El Niño 2026: Inmet aponta que fenômeno deve persistir no segundo semestre e pode alterar o regime de chuvas em diferentes regiões do Brasil


O Instituto Nacional de Meteorologia (Inmet) informou que o fenômeno El Niño 2026 deve permanecer ativo durante o segundo semestre deste ano, com probabilidade superior a 90%, podendo se estender até o verão de 2026/2027. A avaliação consta em boletim técnico elaborado em conjunto com instituições nacionais e internacionais responsáveis pelo monitoramento climático.

De acordo com o Inmet, o El Niño já está estabelecido no Oceano Pacífico Equatorial e é caracterizado pelo aquecimento anormal das águas superficiais da região. Esse aquecimento altera a circulação atmosférica e influencia diretamente os padrões de chuva e temperatura em diferentes partes do planeta, incluindo o Brasil.

As projeções para o trimestre julho, agosto e setembro indicam cenários distintos entre as regiões brasileiras. No Sul do país, a tendência é de chuvas acima da média, enquanto áreas do Norte, Nordeste e Centro-Oeste podem registrar precipitações abaixo da média climatológica.

Outro ponto de atenção é a previsão de temperaturas acima da média em grande parte do território nacional. Segundo os modelos climáticos, o aquecimento favorece a ocorrência de ondas de calor, amplia o risco de incêndios florestais e aumenta a pressão sobre os recursos hídricos.

O Inmet destaca que os efeitos do El Niño variam conforme a intensidade do fenômeno e as características de cada região. Entre os setores mais afetados estão a agricultura, a gestão dos recursos hídricos, a geração de energia, a saúde pública e o planejamento de ações de prevenção a desastres naturais.

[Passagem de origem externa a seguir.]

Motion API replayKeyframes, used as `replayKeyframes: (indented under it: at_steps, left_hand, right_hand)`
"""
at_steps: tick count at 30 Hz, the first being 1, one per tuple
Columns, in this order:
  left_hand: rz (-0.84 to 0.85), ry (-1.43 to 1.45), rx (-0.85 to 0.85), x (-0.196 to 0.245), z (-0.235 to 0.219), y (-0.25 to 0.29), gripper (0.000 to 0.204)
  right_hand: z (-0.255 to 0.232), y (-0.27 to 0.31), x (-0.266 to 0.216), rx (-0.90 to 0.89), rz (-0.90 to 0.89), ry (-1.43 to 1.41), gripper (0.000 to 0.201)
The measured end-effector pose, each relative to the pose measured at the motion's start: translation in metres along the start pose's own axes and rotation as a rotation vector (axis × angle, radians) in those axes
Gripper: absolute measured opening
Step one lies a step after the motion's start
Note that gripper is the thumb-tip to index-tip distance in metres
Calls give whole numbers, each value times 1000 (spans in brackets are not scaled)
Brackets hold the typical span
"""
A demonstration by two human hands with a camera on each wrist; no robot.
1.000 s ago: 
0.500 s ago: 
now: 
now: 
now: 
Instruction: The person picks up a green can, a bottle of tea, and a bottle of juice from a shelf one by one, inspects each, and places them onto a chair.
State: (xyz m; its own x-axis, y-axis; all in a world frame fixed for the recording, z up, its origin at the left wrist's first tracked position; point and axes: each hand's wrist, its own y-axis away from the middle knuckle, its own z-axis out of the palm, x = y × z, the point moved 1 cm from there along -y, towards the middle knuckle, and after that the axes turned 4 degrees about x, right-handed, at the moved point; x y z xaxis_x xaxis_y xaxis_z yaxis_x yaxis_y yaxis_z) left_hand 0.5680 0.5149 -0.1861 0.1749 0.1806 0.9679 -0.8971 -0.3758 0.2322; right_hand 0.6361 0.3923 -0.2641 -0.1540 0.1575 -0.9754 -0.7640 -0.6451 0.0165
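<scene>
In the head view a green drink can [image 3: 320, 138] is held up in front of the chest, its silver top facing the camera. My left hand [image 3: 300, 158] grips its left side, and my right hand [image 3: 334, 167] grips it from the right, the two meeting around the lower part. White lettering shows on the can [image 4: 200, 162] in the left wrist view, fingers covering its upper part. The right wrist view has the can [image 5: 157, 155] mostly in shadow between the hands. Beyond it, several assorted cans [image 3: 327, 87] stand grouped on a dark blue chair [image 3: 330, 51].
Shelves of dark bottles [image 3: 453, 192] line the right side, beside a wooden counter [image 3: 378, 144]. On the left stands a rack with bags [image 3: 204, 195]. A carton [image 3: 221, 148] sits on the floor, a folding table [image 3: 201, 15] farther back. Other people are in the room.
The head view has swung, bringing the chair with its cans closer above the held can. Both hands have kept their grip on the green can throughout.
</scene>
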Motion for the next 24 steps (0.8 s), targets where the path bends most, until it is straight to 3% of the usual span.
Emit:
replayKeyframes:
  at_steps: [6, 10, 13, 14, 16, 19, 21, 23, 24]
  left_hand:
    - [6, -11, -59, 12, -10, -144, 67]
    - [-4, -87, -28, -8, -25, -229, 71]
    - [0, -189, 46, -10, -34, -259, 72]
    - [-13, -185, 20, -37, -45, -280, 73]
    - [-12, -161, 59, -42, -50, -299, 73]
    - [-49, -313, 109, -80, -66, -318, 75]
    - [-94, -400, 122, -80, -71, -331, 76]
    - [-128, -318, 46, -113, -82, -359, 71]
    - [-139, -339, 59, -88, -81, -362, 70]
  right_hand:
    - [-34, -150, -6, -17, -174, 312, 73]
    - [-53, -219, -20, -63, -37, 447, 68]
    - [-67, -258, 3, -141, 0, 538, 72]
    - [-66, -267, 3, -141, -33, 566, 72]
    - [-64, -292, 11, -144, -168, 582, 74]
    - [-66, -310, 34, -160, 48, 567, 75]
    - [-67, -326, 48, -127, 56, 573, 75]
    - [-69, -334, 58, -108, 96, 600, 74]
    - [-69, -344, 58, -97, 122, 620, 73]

Para o Vale do São Francisco, a possibilidade de chuvas abaixo da média e temperaturas elevadas exige atenção redobrada de produtores rurais, gestores públicos e órgãos responsáveis pelo abastecimento de água, já que o comportamento do clima pode influenciar diretamente a atividade agrícola e a disponibilidade hídrica.

O instituto informou que o monitoramento do fenômeno será contínuo e que novos boletins serão divulgados conforme a evolução das condições climáticas e das previsões meteorológicas.